TASK REQUIREMENTS:
Beginning with the line that contains "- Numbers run" in the material below, print each line exactly until the line that contains "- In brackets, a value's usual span" has been printed, then stop.

-------- DATASET SECTION

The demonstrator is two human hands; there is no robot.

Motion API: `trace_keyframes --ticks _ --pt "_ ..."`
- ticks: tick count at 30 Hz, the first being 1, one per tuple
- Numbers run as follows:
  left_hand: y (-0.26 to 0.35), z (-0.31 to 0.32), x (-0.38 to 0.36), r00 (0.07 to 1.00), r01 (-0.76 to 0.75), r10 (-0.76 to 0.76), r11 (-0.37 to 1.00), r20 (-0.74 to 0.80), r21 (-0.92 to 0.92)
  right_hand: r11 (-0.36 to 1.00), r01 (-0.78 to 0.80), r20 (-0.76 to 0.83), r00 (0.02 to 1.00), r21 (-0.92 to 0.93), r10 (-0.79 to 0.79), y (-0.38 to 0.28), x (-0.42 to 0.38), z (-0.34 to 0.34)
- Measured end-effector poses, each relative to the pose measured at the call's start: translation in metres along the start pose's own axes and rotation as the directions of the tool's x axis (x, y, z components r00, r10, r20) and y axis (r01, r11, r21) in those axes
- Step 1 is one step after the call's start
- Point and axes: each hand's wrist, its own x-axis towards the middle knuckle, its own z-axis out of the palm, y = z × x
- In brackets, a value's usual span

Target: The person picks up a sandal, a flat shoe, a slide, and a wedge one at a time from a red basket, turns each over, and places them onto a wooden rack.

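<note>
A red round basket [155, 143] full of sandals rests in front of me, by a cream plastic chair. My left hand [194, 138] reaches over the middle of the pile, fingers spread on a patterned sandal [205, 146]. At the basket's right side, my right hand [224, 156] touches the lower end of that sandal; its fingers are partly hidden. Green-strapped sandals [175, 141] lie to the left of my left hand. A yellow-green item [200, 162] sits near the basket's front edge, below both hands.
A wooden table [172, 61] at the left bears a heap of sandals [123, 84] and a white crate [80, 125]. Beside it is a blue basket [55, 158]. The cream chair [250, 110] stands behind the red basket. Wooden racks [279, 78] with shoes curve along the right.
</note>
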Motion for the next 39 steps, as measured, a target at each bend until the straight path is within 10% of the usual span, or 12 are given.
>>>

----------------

ANSWER BELOW:
- Numbers run as follows:
  left_hand: y (-0.26 to 0.35), z (-0.31 to 0.32), x (-0.38 to 0.36), r00 (0.07 to 1.00), r01 (-0.76 to 0.75), r10 (-0.76 to 0.76), r11 (-0.37 to 1.00), r20 (-0.74 to 0.80), r21 (-0.92 to 0.92)
  right_hand: r11 (-0.36 to 1.00), r01 (-0.78 to 0.80), r20 (-0.76 to 0.83), r00 (0.02 to 1.00), r21 (-0.92 to 0.93), r10 (-0.79 to 0.79), y (-0.38 to 0.28), x (-0.42 to 0.38), z (-0.34 to 0.34)
- Measured end-effector poses, each relative to the pose measured at the call's start: translation in metres along the start pose's own axes and rotation as the directions of the tool's x axis (x, y, z components r00, r10, r20) and y axis (r01, r11, r21) in those axes
- Step 1 is one step after the call's start
- Point and axes: each hand's wrist, its own x-axis towards the middle knuckle, its own z-axis out of the palm, y = z × x
- In brackets, a value's usual span

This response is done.